A : Is that your car?

B : No, the black Impala is mine.

In the first sentence of the conversation, after 'your' we have a noun. In the second sentence, you can use 'mine' instead of 'my car' to avoid repetition.

When to Use Possessive Pronouns instead of Determiners

There are cases in which it is better to use a possessive pronoun instead of a determiner + noun:

  • You can use possessive pronouns instead of noun phrases to emphasize the possession rather than the noun;

A : Can you tell me which one is your child?

B : The little girl in the green dress is mine.

'Mine' is used instead of the noun phrase 'my child.'

A : This handwriting is awful! Is it yours?

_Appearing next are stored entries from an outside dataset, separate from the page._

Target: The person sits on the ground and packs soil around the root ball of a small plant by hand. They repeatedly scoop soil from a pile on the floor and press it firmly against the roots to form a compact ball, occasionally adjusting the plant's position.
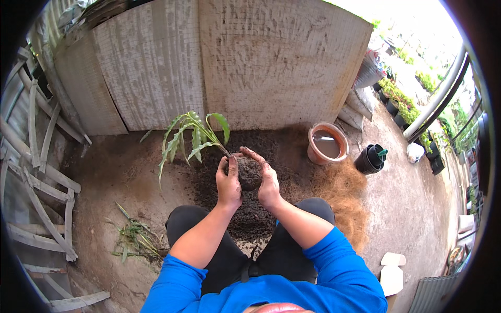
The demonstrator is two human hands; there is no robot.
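Observation:
Between my hands is a ball of dark soil [249, 174] around the base of a leafy plant [197, 135]. The plant leans to the left, with long, wavy-edged green leaves. My left hand [229, 182] grips the left side of the ball, its thumb beside the stem. Around the right and far side curves my right hand [268, 180], with soil on its fingers. Both hands are above a spread heap of dark potting soil [250, 221] on the ground between my knees. The roots are hidden in the soil.
A terracotta-coloured bucket of murky water [328, 144] stands at the right, near stacked black nursery pots [370, 159]. Brown coir fibre [346, 199] lies by my right knee. Pulled green plants [137, 236] lie at left, beside wooden frames [49, 211]. A panel wall [235, 66] stands ahead.

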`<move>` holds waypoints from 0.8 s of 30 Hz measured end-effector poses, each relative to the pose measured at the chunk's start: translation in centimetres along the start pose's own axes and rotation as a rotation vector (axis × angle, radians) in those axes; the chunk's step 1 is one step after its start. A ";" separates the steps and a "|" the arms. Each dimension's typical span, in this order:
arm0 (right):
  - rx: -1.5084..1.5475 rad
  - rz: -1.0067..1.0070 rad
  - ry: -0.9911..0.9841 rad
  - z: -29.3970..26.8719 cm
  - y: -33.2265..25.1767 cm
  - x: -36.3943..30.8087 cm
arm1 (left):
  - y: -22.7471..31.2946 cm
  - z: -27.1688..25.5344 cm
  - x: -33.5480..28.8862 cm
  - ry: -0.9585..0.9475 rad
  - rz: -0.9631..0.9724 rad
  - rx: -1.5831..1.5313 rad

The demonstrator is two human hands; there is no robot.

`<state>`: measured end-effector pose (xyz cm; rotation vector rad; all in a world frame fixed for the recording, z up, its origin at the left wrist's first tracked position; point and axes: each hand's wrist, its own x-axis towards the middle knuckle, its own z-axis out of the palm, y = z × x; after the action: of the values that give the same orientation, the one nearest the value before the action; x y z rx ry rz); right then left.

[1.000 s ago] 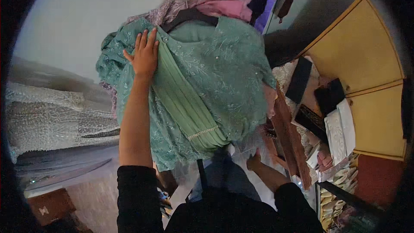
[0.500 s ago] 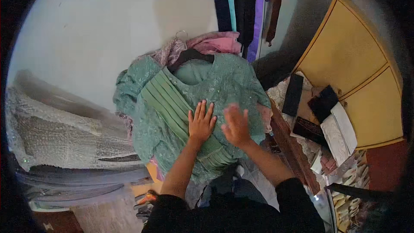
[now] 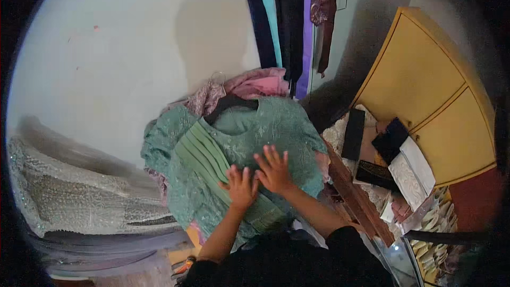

B : No, but it looks like Anna's; I think it's hers.

Instead of using 'Anna’s handwriting,' you can use 'Anna’s' and 'hers.'

  • You can use these pronouns to make double genitives; these are structures made by a possessive noun/pronoun following the preposition 'of.' By possessive noun, we simply mean a noun with the possessive 's.'

Julia is a colleague of mine; I'd like to invite her to the party.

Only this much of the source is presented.